TASK DIRECTIONS
Going through the entries below, count each line that holds "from" and give only the total.

EXCERPTED DATA
•••••
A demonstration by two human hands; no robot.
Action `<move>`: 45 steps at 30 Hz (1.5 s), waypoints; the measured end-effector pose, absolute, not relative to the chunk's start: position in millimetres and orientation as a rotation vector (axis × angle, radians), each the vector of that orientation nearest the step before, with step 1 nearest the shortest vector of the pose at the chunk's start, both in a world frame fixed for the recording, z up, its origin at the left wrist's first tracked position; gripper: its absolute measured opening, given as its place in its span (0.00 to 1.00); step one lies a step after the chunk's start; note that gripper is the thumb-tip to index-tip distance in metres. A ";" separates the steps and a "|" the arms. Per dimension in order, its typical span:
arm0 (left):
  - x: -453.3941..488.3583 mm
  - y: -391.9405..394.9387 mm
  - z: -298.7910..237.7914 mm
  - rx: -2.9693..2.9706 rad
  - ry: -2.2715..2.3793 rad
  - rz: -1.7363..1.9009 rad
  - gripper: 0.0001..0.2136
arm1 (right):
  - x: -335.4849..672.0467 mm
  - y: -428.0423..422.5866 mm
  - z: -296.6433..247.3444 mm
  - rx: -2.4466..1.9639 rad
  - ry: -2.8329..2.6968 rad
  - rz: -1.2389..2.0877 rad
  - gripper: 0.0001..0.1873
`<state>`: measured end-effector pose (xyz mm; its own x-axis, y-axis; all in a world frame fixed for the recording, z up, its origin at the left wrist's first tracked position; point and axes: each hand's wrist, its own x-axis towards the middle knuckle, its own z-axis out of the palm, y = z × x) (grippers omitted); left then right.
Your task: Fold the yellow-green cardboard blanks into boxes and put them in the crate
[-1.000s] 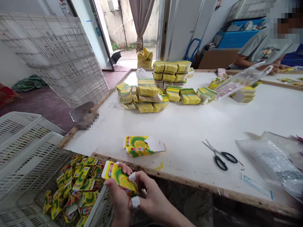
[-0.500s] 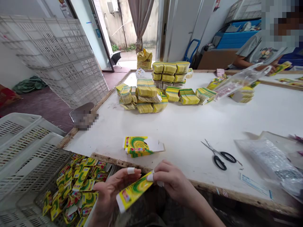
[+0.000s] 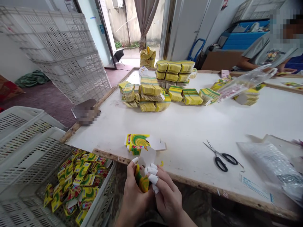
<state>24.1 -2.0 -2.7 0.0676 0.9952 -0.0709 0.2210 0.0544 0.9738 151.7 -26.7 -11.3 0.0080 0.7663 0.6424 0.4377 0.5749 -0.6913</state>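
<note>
My left hand [image 3: 133, 197] and my right hand [image 3: 165, 195] are together below the table's near edge, both closed on one small yellow and green carton [image 3: 143, 176] held upright, its white flap open at the top. White tape covers several fingertips. Just beyond, a short stack of flat cartons [image 3: 139, 144] of the same print lies on the white table [image 3: 189, 126]. To the left, a white slotted crate [image 3: 99, 201] holds several folded cartons [image 3: 78, 183].
Black-handled scissors [image 3: 221, 156] lie right of the stack. A clear plastic bag [image 3: 272, 164] lies at the right. Bundles of flat cartons [image 3: 163, 85] are piled at the far side. Another person [image 3: 267, 53] works at the far right. White crates [image 3: 59, 50] lean at the left.
The carton was held flat and slanting between my spread hands; both hands have come together and it now stands upright with its white flap open.
</note>
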 end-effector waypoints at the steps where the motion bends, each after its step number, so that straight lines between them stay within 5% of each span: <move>1: 22.7 -1.0 -5.5 1.383 1.371 1.005 0.36 | 148.7 -29.9 -13.5 -1.033 -1.582 0.415 0.26; 12: 10.1 3.9 -25.9 2.127 1.499 1.059 0.33 | 182.6 3.6 20.2 -1.303 -1.246 0.987 0.08; 21: 17.1 2.1 -24.6 2.251 1.281 1.162 0.35 | 155.2 5.7 -3.4 -0.920 -0.283 1.906 0.24; 26: 14.4 15.4 -21.9 2.481 1.322 1.084 0.30 | 164.5 3.8 -12.6 -0.933 -0.427 1.754 0.28; 35: 9.5 31.8 -1.2 2.950 1.223 0.941 0.10 | 178.5 8.9 -9.1 -1.343 -0.856 1.424 0.08; 45: 11.2 37.6 8.3 3.073 1.109 0.886 0.11 | 175.4 3.7 -1.0 -1.271 -0.640 1.514 0.04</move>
<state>11.2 37.6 8.3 0.6534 0.5230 0.5473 0.6490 -0.7591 -0.0495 175.4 3.7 -1.0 0.0701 0.9167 -0.3934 -0.3569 -0.3452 -0.8680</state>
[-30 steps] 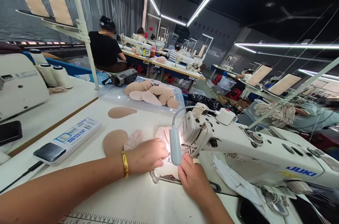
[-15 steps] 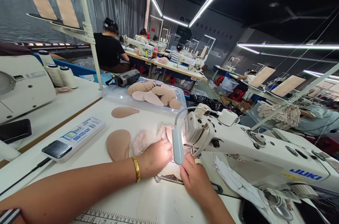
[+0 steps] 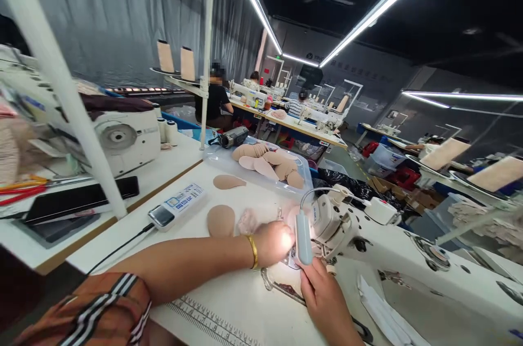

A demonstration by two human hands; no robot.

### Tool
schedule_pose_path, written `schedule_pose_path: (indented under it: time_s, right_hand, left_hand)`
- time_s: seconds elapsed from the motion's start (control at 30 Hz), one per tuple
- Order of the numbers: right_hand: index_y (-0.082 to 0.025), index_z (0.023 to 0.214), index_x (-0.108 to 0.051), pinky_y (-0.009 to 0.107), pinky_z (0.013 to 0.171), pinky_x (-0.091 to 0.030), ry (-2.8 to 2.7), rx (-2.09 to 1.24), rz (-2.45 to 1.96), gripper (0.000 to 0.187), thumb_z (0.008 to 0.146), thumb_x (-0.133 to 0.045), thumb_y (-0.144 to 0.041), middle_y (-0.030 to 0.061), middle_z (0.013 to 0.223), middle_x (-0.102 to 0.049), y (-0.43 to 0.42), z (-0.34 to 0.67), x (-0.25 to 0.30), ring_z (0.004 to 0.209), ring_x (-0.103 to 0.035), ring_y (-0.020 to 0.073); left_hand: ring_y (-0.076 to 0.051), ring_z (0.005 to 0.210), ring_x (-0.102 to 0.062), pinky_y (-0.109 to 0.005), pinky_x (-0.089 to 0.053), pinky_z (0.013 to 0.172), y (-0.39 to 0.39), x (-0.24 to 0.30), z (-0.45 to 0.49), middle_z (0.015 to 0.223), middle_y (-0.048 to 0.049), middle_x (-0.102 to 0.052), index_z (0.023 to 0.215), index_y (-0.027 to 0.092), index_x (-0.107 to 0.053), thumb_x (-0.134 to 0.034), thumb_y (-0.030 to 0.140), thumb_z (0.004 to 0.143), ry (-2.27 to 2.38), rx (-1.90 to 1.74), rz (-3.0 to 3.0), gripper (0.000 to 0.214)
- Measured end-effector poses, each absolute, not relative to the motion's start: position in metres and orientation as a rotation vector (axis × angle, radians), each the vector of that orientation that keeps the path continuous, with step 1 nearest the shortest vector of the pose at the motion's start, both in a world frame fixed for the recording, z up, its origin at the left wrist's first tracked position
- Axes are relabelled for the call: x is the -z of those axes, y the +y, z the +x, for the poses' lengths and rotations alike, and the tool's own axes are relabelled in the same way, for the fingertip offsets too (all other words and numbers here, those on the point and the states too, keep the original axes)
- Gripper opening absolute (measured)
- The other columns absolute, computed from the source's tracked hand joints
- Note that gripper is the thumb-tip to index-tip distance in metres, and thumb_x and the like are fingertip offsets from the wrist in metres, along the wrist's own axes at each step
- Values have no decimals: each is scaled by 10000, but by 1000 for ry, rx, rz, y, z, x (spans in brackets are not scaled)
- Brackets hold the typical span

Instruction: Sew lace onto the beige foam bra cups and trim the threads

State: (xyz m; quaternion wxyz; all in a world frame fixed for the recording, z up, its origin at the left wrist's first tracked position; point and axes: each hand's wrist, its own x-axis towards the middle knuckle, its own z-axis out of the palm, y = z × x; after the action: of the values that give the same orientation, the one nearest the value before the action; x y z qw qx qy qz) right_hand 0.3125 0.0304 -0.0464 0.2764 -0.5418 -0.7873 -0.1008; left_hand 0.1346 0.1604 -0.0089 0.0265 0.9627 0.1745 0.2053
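My left hand [image 3: 274, 242], with a gold bangle on the wrist, lies closed over pale pink lace fabric [image 3: 247, 220] beside the needle of a white sewing machine [image 3: 368, 242]. My right hand [image 3: 324, 297] rests at the machine's front, fingers bent against the fabric under the small lamp [image 3: 303, 237]. A tan foam cup [image 3: 220, 220] is joined to the lace at its left. The fingertips of both hands are partly hidden by the lamp and its glare.
A second tan cup [image 3: 229, 181] lies farther back, before a clear tray [image 3: 229, 163] of several cups. A white control box [image 3: 175, 205], a black phone [image 3: 81, 199], another machine [image 3: 122, 139] and a white pole [image 3: 61, 79] stand left. Other people sew behind.
The camera has pulled back and turned left, so more of the left bench shows. Both hands have stayed at the needle, with the left hand edging closer to the lamp.
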Motion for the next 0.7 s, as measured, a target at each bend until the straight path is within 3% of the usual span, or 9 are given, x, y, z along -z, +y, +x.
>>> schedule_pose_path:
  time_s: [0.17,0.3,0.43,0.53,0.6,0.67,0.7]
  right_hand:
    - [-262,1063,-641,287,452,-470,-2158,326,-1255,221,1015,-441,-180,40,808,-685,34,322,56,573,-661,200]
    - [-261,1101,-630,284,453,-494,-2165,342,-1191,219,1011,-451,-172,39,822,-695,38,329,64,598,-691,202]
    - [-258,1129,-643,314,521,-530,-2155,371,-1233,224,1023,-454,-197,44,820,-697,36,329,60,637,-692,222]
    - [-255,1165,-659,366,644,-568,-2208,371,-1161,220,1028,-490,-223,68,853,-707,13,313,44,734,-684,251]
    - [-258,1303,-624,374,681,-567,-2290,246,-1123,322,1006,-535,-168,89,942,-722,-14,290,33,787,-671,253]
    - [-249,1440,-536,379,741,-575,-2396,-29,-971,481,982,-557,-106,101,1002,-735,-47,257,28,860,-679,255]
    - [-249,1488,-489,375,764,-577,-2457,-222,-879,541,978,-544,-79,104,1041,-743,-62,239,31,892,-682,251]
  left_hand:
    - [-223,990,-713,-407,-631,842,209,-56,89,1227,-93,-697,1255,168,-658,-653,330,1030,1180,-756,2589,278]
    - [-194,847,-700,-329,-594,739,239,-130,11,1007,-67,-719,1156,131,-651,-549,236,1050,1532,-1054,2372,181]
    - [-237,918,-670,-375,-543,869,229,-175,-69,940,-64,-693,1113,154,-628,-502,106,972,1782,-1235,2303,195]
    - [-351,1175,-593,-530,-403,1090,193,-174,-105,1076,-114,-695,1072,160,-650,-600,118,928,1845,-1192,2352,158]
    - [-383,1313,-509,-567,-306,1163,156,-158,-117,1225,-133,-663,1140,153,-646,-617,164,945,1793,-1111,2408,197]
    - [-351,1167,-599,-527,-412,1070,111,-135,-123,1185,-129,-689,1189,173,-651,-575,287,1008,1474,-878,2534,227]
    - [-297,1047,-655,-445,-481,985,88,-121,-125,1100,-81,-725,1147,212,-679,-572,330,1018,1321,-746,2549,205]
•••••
EXPECTED ANSWER
3